■ What you have to do ■
Down to the last line, copy the records below without any change.

■ Records for the exercise ■

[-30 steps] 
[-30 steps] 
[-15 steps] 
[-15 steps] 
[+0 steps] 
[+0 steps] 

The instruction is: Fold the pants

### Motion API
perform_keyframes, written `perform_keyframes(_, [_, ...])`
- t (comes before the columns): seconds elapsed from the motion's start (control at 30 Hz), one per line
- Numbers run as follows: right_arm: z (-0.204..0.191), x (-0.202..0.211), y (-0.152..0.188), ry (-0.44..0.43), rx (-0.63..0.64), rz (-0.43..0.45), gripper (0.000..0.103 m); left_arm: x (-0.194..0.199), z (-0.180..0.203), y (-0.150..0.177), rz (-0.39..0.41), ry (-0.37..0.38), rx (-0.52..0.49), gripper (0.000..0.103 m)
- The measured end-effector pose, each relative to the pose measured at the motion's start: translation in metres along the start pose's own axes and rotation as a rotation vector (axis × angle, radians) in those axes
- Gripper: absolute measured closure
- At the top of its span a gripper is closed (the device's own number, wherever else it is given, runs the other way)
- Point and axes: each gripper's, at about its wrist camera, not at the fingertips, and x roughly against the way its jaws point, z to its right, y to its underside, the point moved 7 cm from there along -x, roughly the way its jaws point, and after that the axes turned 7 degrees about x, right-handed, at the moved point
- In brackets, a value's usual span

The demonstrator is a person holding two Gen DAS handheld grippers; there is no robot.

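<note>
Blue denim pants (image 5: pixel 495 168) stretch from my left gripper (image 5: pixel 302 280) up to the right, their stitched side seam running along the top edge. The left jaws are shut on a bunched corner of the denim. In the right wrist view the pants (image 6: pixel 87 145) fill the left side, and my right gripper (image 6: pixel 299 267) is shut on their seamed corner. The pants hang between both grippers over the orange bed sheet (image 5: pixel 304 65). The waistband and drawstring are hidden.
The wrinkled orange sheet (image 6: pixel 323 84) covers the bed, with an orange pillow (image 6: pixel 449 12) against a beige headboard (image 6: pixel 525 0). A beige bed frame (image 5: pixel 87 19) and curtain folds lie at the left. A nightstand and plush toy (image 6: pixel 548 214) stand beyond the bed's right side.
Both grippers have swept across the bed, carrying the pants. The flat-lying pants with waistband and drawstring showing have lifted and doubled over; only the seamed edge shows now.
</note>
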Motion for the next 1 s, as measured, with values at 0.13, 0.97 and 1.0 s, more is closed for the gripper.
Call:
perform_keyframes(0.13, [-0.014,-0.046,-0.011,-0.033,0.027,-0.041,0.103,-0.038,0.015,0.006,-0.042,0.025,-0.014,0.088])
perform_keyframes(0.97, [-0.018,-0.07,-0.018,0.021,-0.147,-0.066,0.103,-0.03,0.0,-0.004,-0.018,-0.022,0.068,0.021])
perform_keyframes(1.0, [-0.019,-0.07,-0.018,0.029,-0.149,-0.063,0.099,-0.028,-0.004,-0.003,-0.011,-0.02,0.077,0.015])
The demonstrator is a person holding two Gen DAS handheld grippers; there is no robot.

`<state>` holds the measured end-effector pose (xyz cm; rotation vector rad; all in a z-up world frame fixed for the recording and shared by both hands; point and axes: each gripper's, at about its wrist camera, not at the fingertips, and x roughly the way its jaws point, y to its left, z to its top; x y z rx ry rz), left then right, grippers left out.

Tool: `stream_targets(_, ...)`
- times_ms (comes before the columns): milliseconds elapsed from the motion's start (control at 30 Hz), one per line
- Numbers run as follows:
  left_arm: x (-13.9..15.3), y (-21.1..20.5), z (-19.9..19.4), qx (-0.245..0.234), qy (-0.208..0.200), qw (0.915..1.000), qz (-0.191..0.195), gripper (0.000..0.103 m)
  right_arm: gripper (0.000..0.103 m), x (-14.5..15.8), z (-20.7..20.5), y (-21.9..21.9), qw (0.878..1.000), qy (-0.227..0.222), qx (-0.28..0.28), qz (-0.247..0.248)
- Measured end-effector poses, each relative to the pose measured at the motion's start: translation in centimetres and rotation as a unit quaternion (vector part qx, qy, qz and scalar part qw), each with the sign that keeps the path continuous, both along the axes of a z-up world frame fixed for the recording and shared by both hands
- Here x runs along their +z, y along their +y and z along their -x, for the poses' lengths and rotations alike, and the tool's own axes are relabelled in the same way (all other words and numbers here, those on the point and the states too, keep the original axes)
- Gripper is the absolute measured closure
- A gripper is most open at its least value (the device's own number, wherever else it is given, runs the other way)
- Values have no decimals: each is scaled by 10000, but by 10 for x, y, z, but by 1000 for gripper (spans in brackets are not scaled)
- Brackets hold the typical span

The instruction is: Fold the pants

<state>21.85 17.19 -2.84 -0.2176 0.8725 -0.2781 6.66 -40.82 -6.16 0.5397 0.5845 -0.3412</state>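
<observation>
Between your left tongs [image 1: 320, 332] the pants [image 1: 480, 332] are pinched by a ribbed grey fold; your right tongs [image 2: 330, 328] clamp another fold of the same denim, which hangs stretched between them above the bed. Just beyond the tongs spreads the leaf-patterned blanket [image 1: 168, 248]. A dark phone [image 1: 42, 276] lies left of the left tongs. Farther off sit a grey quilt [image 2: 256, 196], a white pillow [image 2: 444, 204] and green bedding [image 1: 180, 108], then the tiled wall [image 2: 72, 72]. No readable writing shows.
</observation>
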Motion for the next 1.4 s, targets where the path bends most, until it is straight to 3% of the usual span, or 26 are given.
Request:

■ Answer box ■
[-30 steps] 
[-30 steps] 
[-15 steps] 
[-15 steps] 
[+0 steps] 
[+0 steps] 

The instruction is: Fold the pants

### Motion API
perform_keyframes, written `perform_keyframes(_, [_, ...])`
- t (comes before the columns): seconds elapsed from the motion's start (control at 30 Hz), one per line
- Numbers run as follows: right_arm: z (-0.204..0.191), x (-0.202..0.211), y (-0.152..0.188), ry (-0.44..0.43), rx (-0.63..0.64), rz (-0.43..0.45), gripper (0.000..0.103 m); left_arm: x (-0.194..0.199), z (-0.180..0.203), y (-0.150..0.177), rz (-0.39..0.41), ry (-0.37..0.38), rx (-0.52..0.49), gripper (0.000..0.103 m)
- The measured end-effector pose, each relative to the pose measured at the motion's start: translation in metres along the start pose's own axes and rotation as a rotation vector (axis × angle, radians) in those axes
- Gripper: absolute measured closure
- At the top of its span a gripper is closed (the device's own number, wherever else it is given, runs the other way)
- Point and axes: each gripper's, at about its wrist camera, not at the fingertips, and x roughly against the way its jaws point, z to its right, y to its underside, the point moved 7 cm from there along -x, roughly the way its jaws point, and after that the axes turned 7 degrees about x, right-handed, at the moved point
- In brackets, a value's usual span

The demonstrator is a person holding two Gen DAS handheld grippers; there is no robot.

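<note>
Blue denim pants (image 5: pixel 495 168) stretch from my left gripper (image 5: pixel 302 280) up to the right, their stitched side seam running along the top edge. The left jaws are shut on a bunched corner of the denim. In the right wrist view the pants (image 6: pixel 87 145) fill the left side, and my right gripper (image 6: pixel 299 267) is shut on their seamed corner. The pants hang between both grippers over the orange bed sheet (image 5: pixel 304 65). The waistband and drawstring are hidden.
The wrinkled orange sheet (image 6: pixel 323 84) covers the bed, with an orange pillow (image 6: pixel 449 12) against a beige headboard (image 6: pixel 525 0). A beige bed frame (image 5: pixel 87 19) and curtain folds lie at the left. A nightstand and plush toy (image 6: pixel 548 214) stand beyond the bed's right side.
Both grippers have swept across the bed, carrying the pants. The flat-lying pants with waistband and drawstring showing have lifted and doubled over; only the seamed edge shows now.
</note>
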Motion for the next 1 s, as measured, with values at 0.13, 0.97 and 1.0 s, more is closed for the gripper.
Call:
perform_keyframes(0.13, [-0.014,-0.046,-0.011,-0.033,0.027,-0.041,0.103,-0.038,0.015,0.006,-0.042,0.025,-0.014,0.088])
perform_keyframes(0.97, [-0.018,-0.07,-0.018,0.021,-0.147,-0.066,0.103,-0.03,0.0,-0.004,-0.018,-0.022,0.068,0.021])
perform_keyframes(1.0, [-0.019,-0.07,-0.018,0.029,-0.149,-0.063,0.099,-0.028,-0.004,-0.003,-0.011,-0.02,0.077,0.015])
The demonstrator is a person holding two Gen DAS handheld grippers; there is no robot.

`<state>` holds the measured end-effector pose (xyz cm; rotation vector rad; all in a z-up world frame fixed for the recording and shared by both hands; point and axes: each gripper's, at about its wrist camera, not at the fingertips, and x roughly the way its jaws point, y to its left, z to its top; x y z rx ry rz), left then right, grippers left out.

Tool: `stream_targets(_, ...)`
- times_ms (comes before the columns): milliseconds elapsed from the motion's start (control at 30 Hz), one per line
- Numbers run as follows:
  left_arm: x (-13.9..15.3), y (-21.1..20.5), z (-19.9..19.4), qx (-0.245..0.234), qy (-0.208..0.200), qw (0.915..1.000), qz (-0.191..0.195), gripper (0.000..0.103 m)
  right_arm: gripper (0.000..0.103 m), x (-14.5..15.8), z (-20.7..20.5), y (-21.9..21.9), qw (0.878..1.000), qy (-0.227..0.222), qx (-0.28..0.28), qz (-0.247..0.248)
- Measured end-effector poses, each relative to the pose measured at the motion's start: translation in centimetres and rotation as a unit quaternion (vector part qx, qy, qz and scalar part qw), each with the sign that keeps the path continuous, both along the axes of a z-up world frame fixed for the recording and shared by both hands
- Here x runs along their +z, y along their +y and z along their -x, for the poses' lengths and rotations alike, and the tool's own axes are relabelled in the same way (all other words and numbers here, those on the point and the states too, keep the original axes)
- Gripper is the absolute measured closure
- A gripper is most open at its least value (the device's own number, wherever else it is given, runs the other way)
- Values have no decimals: each is scaled by 10000, but by 10 for x, y, z, but by 1000 for gripper (spans in brackets are not scaled)
- Brackets hold the typical span

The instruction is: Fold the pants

<state>21.85 17.19 -2.84 -0.2176 0.8725 -0.2781 6.66 -40.82 -6.16 0.5397 0.5845 -0.3412</state>
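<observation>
Between your left tongs [image 1: 320, 332] the pants [image 1: 480, 332] are pinched by a ribbed grey fold; your right tongs [image 2: 330, 328] clamp another fold of the same denim, which hangs stretched between them above the bed. Just beyond the tongs spreads the leaf-patterned blanket [image 1: 168, 248]. A dark phone [image 1: 42, 276] lies left of the left tongs. Farther off sit a grey quilt [image 2: 256, 196], a white pillow [image 2: 444, 204] and green bedding [image 1: 180, 108], then the tiled wall [image 2: 72, 72]. No readable writing shows.
</observation>
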Motion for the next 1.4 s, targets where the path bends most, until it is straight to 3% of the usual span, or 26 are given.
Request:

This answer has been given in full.